Task brief: Could you copy each line of the entries that contains "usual"?

Stored records:
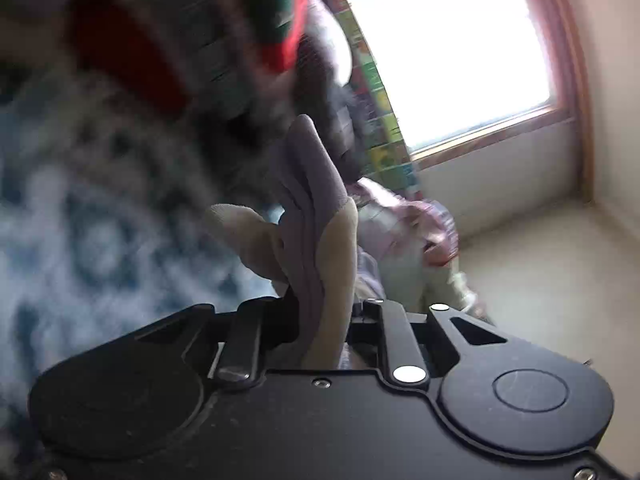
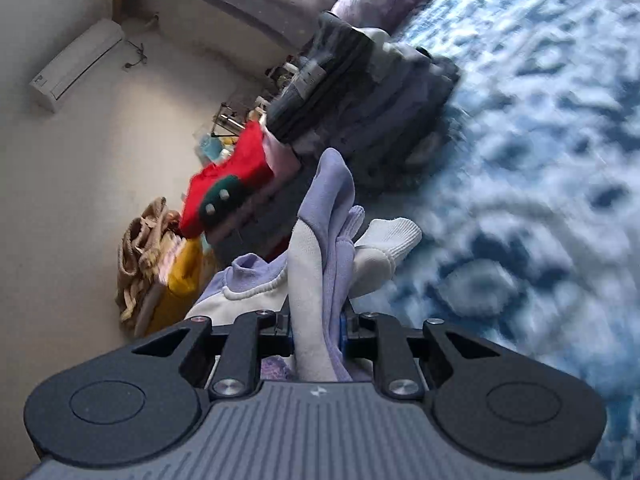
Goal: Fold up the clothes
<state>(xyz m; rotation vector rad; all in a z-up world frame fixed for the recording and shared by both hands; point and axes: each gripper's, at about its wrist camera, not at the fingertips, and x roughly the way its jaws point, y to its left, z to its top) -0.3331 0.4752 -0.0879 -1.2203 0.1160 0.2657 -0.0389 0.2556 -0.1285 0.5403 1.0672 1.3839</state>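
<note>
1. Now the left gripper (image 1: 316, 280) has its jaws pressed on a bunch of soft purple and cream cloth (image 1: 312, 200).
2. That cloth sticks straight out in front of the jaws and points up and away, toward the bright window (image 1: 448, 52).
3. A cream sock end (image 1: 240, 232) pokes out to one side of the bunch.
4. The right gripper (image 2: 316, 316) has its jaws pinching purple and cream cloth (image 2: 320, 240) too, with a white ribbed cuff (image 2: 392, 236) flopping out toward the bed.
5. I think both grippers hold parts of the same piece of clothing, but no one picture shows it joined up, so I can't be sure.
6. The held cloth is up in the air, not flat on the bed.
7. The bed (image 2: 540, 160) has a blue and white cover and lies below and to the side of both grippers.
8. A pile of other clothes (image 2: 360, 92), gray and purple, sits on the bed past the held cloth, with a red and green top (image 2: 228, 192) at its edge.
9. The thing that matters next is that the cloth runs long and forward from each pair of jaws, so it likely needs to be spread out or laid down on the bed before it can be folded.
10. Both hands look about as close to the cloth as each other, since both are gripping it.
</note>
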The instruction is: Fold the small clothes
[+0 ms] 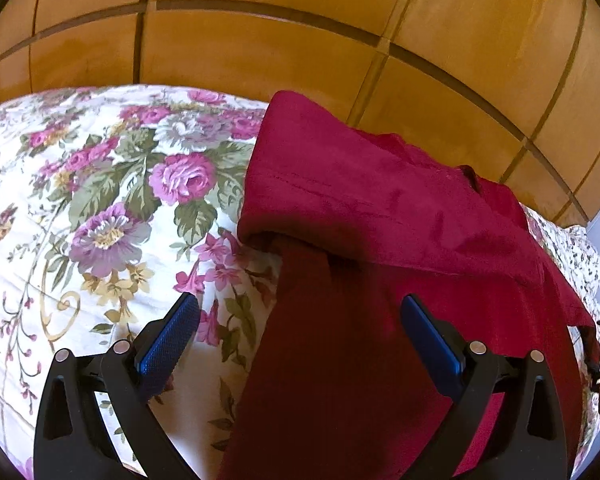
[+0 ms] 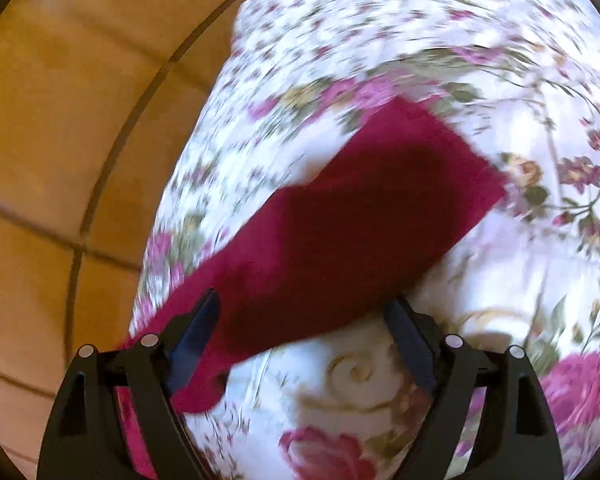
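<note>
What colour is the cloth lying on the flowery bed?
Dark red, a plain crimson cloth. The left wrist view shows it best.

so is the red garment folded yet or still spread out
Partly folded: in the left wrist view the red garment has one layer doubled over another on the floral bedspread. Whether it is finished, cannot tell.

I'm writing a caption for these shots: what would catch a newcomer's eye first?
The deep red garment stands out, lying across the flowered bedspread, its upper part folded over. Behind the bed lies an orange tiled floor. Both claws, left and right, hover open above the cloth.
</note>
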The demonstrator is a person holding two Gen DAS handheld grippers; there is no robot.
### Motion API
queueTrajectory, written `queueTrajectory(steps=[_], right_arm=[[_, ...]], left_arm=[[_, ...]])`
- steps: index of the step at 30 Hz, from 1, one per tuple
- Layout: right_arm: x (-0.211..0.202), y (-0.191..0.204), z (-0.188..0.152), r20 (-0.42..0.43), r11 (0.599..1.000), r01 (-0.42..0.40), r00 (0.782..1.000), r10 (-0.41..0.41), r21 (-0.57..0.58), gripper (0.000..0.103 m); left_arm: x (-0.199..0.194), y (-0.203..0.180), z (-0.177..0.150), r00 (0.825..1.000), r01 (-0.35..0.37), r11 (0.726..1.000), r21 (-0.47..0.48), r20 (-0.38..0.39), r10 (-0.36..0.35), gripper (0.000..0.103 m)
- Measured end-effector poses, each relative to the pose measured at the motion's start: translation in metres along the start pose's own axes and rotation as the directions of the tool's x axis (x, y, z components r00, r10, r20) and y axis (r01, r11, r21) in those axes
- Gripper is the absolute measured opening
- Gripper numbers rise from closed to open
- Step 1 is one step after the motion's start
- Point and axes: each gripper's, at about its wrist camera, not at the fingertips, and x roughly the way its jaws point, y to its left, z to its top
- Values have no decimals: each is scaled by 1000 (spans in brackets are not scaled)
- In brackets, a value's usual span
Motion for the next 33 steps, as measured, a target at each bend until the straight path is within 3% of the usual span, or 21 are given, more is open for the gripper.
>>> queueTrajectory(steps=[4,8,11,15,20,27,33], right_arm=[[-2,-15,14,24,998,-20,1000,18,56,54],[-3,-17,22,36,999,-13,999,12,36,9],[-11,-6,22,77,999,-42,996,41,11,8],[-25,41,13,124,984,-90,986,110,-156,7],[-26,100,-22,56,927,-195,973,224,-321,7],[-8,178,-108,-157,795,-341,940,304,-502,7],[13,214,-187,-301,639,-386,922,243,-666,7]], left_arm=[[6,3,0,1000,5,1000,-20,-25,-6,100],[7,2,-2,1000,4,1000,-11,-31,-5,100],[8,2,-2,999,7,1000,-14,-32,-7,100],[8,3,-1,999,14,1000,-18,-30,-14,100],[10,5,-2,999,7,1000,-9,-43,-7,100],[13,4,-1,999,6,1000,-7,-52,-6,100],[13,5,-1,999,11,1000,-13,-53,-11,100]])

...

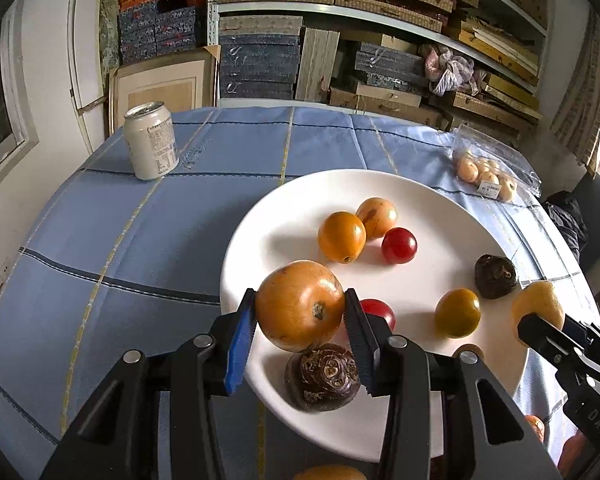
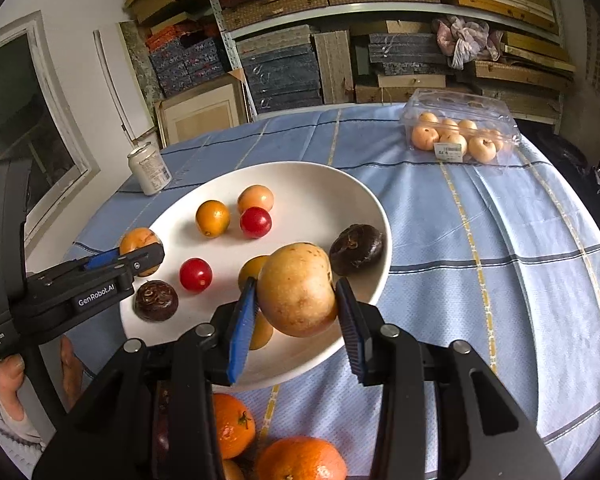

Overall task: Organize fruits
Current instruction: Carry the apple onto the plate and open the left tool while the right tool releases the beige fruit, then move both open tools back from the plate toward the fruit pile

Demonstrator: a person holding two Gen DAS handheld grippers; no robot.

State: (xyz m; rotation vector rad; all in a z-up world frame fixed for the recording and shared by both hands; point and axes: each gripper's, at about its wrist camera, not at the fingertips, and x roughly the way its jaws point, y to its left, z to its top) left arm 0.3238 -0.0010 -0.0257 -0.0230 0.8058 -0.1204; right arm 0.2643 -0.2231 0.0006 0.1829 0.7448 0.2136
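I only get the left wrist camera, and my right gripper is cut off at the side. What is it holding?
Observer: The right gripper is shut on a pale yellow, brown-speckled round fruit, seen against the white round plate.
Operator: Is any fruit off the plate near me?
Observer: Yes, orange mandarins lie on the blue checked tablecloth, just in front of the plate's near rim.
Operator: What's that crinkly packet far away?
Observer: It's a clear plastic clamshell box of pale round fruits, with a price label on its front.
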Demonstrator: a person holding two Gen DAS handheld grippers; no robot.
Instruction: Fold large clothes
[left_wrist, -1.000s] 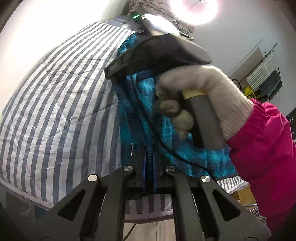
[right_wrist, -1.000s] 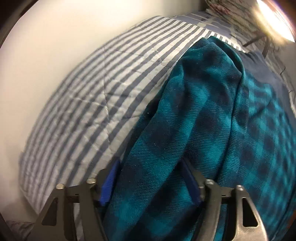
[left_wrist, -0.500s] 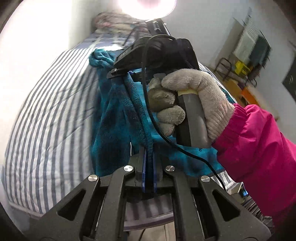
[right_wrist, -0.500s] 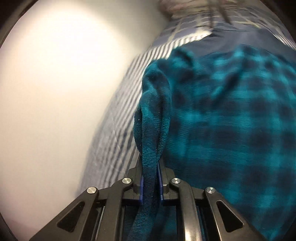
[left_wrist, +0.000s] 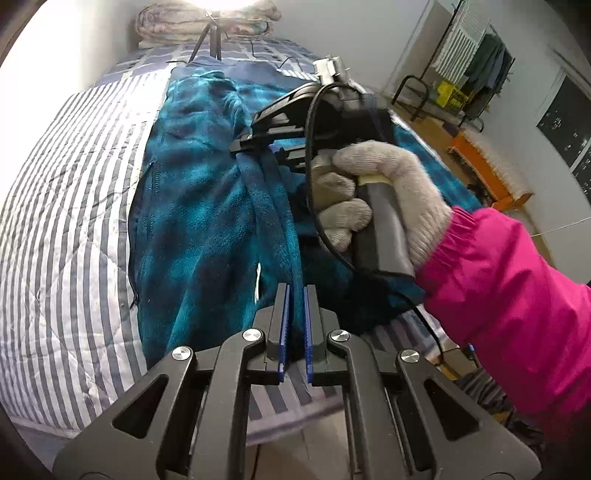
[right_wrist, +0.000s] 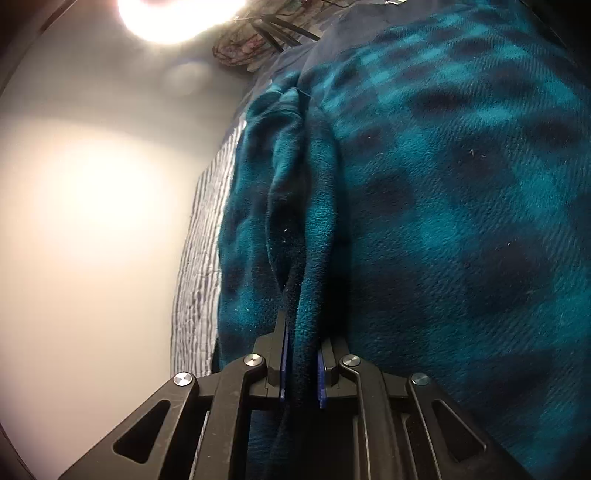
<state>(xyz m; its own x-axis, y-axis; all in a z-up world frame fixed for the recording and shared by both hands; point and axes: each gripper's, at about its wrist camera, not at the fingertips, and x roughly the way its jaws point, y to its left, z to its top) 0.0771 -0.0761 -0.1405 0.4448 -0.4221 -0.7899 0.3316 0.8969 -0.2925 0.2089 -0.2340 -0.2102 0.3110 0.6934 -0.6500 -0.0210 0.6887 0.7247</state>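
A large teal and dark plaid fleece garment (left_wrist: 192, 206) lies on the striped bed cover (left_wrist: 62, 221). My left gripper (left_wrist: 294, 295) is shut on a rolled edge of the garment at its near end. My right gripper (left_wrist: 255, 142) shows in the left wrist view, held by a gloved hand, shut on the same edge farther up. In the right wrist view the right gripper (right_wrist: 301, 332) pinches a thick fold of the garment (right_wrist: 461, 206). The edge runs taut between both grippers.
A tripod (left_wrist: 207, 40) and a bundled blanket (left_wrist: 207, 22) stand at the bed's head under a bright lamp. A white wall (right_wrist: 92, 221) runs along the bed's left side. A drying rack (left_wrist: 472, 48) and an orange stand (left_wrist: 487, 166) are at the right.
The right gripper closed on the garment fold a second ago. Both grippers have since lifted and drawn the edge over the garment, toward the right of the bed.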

Finished task:
- In brackets, a value's usual span
Motion for the next 33 steps, as measured, a target at each bend until the straight path is within 3% of the usual span, or 21 are given, more is open for the gripper.

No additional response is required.